У Меркати заныло сердце. Гость по крайней мере не был занудой, даже если из этого визита не воспоследует ничего — по крайней мере соскучиться с ним не грозило. А в такую жару это было важно, Вспомнив о том, что гость объявил себя христианином и делать абстинентный вид не надо, банкир решил перейти к процедурам европейского гостеприимства.

— В этом отношении, разумеется, мы можем дать консультацию. Не желаете ли прохладительных напитков, кофе?..

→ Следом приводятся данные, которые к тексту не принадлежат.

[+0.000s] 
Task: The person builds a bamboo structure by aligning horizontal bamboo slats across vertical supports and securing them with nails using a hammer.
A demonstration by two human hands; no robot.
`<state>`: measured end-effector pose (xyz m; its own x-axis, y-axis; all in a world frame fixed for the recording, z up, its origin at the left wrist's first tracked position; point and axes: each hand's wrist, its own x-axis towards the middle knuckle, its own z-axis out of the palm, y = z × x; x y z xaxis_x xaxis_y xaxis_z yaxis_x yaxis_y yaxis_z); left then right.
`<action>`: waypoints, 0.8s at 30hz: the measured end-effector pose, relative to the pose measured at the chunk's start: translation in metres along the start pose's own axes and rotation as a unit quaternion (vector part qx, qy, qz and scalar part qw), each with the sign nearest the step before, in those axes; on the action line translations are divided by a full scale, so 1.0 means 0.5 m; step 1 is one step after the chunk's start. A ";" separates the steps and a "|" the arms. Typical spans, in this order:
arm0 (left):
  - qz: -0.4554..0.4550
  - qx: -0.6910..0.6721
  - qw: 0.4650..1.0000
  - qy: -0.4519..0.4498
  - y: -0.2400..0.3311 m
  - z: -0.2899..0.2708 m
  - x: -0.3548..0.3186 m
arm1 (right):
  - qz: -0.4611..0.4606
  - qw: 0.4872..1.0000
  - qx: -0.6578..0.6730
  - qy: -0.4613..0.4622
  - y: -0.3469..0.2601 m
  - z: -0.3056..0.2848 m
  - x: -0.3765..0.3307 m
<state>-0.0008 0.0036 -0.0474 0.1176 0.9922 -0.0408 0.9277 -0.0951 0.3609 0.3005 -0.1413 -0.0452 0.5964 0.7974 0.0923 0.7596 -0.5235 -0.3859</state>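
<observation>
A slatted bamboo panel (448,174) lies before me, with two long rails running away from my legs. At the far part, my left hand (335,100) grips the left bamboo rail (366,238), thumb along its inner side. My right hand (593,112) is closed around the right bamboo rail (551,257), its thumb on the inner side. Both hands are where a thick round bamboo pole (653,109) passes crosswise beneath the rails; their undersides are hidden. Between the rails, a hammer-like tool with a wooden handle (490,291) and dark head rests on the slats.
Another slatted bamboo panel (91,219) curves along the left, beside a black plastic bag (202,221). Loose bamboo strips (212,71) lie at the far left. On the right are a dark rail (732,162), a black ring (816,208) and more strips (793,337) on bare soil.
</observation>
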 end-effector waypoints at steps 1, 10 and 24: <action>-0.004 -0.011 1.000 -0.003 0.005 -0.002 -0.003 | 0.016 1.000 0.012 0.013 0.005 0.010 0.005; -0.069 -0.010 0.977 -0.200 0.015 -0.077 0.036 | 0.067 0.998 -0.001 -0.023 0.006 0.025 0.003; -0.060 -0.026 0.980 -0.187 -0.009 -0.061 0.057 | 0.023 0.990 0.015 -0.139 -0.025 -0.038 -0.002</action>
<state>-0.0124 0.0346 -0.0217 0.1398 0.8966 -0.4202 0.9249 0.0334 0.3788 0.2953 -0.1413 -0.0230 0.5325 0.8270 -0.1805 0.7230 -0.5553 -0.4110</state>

Гость кивнул. Хозяин позвонил в колокольчик, юноша-страж возник на пороге.

— Алак ат капе?

Меркати, надеясь, что гость не знает тагальского, кратко ответил:

— Маламиг алак. Да, и кофе.

К полиглотству менял обязывало ремесло на протяжении тысячелетий. Держать среди слуг филиппинца, в конце концов, никто не запретил бы, тем более в России, а что вино должно быть холодным в жару, и что должно оно быть белым, и что должно оно быть итальянским, а что кофе должен быть по-арабски, хотя арабский способ только тем от турецкого и отличается, что при нем зерна сильней прожаривают, — это слуга должен сам знать.

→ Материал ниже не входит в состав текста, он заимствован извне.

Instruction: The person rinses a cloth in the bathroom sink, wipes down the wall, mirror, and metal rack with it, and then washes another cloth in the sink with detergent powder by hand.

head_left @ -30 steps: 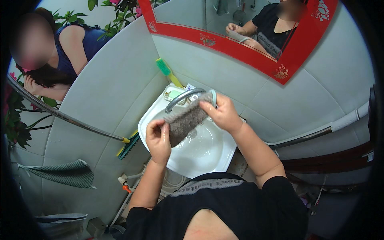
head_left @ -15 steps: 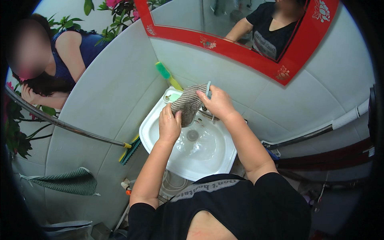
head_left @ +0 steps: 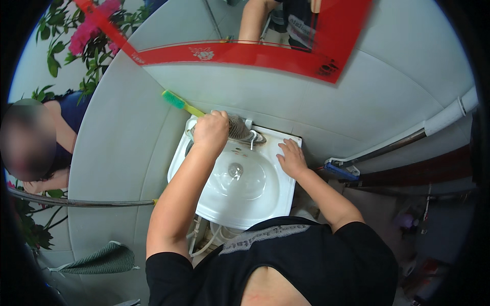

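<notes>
Two bare hands work at a white sink (head_left: 280,191) in the centre of the frame, seen from above. The left hand (head_left: 212,131), just left of centre, is closed with fingers curled around a grey-brown striped cloth (head_left: 238,127); the cloth shows on its right side, bunched along the back of the sink near the wall. The right hand (head_left: 292,159), right of centre, holds nothing: its fingers are spread, palm down, at the sink's right rim near the back corner. Below the cloth, a round drain (head_left: 235,170) sits in the basin.

A brush (head_left: 184,104) with green bristles and a yellow handle leans behind the sink, up and left of the left hand. Across the top of the frame runs a mirror with a red frame (head_left: 229,54), reflecting part of the person. At the upper left, a wall picture shows pink flowers (head_left: 84,38). A dark green cloth (head_left: 104,259) hangs at the lower left. The person's black shirt (head_left: 326,260) fills the lower middle.
</notes>
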`<state>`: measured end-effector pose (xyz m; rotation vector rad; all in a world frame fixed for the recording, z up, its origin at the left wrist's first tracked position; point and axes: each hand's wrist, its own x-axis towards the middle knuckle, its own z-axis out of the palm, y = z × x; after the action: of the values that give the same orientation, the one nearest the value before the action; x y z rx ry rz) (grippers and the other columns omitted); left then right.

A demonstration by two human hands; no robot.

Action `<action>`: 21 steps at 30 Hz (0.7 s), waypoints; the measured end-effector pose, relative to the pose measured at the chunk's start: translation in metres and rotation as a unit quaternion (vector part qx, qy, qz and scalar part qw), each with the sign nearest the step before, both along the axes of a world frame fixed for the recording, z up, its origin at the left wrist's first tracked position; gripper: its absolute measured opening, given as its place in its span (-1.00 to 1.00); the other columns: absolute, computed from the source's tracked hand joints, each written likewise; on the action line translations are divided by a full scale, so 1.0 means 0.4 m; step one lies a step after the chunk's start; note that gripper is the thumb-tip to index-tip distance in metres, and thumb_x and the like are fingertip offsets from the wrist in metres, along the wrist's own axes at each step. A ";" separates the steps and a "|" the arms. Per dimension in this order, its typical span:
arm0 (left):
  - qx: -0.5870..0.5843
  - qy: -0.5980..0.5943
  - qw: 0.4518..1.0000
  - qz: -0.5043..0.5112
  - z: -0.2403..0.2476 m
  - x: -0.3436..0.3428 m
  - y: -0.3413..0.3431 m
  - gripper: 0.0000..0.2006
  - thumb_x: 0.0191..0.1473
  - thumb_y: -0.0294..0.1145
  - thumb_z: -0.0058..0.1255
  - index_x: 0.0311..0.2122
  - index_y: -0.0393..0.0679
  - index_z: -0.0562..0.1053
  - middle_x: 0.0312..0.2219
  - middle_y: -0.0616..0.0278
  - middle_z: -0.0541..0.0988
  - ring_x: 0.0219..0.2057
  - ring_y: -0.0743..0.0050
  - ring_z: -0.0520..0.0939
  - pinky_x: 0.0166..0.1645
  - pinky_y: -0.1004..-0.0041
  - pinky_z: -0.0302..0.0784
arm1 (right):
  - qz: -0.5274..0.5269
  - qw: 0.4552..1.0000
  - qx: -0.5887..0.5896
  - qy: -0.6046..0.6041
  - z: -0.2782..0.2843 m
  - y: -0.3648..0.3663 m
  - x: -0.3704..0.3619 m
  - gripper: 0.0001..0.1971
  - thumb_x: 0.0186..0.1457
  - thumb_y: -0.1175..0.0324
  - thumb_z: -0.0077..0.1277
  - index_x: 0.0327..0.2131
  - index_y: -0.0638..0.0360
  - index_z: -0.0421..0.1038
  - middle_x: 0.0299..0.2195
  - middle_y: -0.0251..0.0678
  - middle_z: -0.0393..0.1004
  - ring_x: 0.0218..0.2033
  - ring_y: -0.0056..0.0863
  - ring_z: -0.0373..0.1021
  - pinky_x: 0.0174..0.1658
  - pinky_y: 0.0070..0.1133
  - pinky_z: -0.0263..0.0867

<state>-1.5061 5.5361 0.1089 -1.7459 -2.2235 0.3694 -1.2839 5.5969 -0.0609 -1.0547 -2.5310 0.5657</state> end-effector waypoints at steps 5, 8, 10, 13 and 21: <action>-0.187 0.101 0.975 -0.062 -0.064 0.032 0.101 -0.83 -0.10 -0.33 -0.16 -0.41 -0.13 0.43 -0.44 0.22 0.50 -0.42 0.33 0.53 -0.34 0.37 0.39 | 0.020 0.998 0.004 -0.062 -0.064 -0.017 0.002 -0.49 -0.02 0.19 -0.17 0.01 0.16 0.09 0.11 -0.20 -0.08 0.17 -0.30 -0.27 0.16 -0.41 -0.33; -0.289 0.151 0.941 -0.094 -0.139 0.039 0.126 -0.77 -0.10 -0.30 -0.18 -0.36 -0.11 0.47 -0.35 0.17 0.51 -0.35 0.30 0.53 -0.26 0.26 0.35 | 0.024 0.998 0.002 -0.055 -0.058 -0.019 0.001 -0.50 -0.03 0.20 -0.16 0.01 0.15 0.10 0.11 -0.21 -0.07 0.17 -0.30 -0.25 0.15 -0.41 -0.31; -0.347 0.186 0.913 -0.107 -0.193 0.038 0.140 -0.74 -0.09 -0.28 -0.20 -0.32 -0.11 0.48 -0.31 0.14 0.50 -0.30 0.26 0.51 -0.21 0.19 0.31 | 0.023 0.998 0.002 -0.050 -0.060 -0.018 0.002 -0.50 -0.03 0.19 -0.16 0.00 0.15 0.11 0.10 -0.21 -0.06 0.17 -0.30 -0.25 0.15 -0.41 -0.31; -0.382 0.224 0.890 -0.110 -0.244 0.033 0.141 -0.72 -0.07 -0.26 -0.22 -0.29 -0.12 0.46 -0.29 0.12 0.49 -0.27 0.23 0.49 -0.19 0.16 0.29 | 0.020 0.999 0.003 -0.047 -0.060 -0.019 0.001 -0.50 -0.03 0.18 -0.17 0.00 0.14 0.12 0.10 -0.23 -0.05 0.16 -0.31 -0.24 0.15 -0.41 -0.30; -0.318 0.280 0.898 -0.122 -0.284 0.021 0.132 -0.66 -0.03 -0.22 -0.26 -0.20 -0.15 0.42 -0.23 0.07 0.45 -0.17 0.16 0.43 -0.13 0.08 0.22 | 0.006 0.999 0.005 -0.046 -0.067 -0.008 0.009 -0.51 -0.03 0.17 -0.18 0.00 0.12 0.12 0.10 -0.25 -0.04 0.16 -0.32 -0.22 0.15 -0.41 -0.29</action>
<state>-1.4975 5.5888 -0.0047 -1.8412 -1.5279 1.4563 -1.2804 5.5938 -0.0876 -1.0850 -2.6190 0.5183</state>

Если бы не этот кофе, Амадо Герреро вообще давно был бы выслан из России как мигрант и бандит. Умение драться любой палкой, лучше двумя, сделало его грозой Старогайского, а позднее и богатейшего Нищенского рынка. Получив два раза по месяцу принудительных, Амадо на третьем предупреждении предстояло покинуть пределы империи самым непочетным образом. Но владелец богатого Нищенского рынка, господин Тойяр Худайберганов, человек известный утонченными и необычными пристрастиями, обладал неодолимой страстью держать доходы от торговых точек в бухарской, хивинской и кокандской валюте, и это обрекало его на неизбежные контакты с Меркати. Кушанские тетрадрахмы и оболы, дирхемы, хорезмские, хивинские, самаркандские пулы, фельсы и прочие таньга и тенге были непонятны ему самому даже по названиям, но сознание того, что вот эти-то монеты не подешевеют никогда, что на родине они уж точно принудят соседей считать его человеком не только родовитым и богатым, но и патриотом, было сильнее. Обладавший сказочными обменными связями Меркати прекрасно знал слабые точки держателей старинной монеты и понимал, что за один семью собаками глоданный кельтский биат в Братиславе бактрийскими халками с ним точно расплатятся, а это при продаже в худайбергановскую коллекцию, — хотя какая это коллекция, если он деньги в мешок складывает, — прибыль на выходе даст тысячу пятьсот процентов. Ради этого стоило два-три часа посидеть с королем рынка за столиком в садике. Именно так, не за столом в саду, без уменьшительных суффиксов в том садике не говорили, — и послушать сальности толстого педофила, которому пол малолеток был без разницы. Самого Меркати это все не касалось, кофе был прекрасным, а прибыль — пятнадцатикратной.

Как ни был богат узбек, но в долгах у менялы он сидел постоянно: тот не принимал чеков, денег на кредитке тоже держать не желал. Самое простое, на что он соглашался, были американские доллары, отчеканенные до Великой Депрессии. Даже в четвертом состоянии больше десяти современных монет того же достоинства таковых купить было проблематично, и, не желая мучиться с добыванием, узбек и эту обязанность перекладывал на менялу. Тот доллары доставал где мог, и в обменах и на аукционах, а вот за них, и только за них, заказчик мог расплатиться любой уважаемой валютой, пусть бумажной, а что, деньги на карманные расходы тоже нужны. Часть монет просто вращалась по кругу. Где бы еще позволили банкиру столь нахальный бизнес? Нигде бы не позволили, но в России он был не кто-то, он был государев ктитор, державе он был выгодней любых налогов, и поэтому делал Яков Павлович что хотел.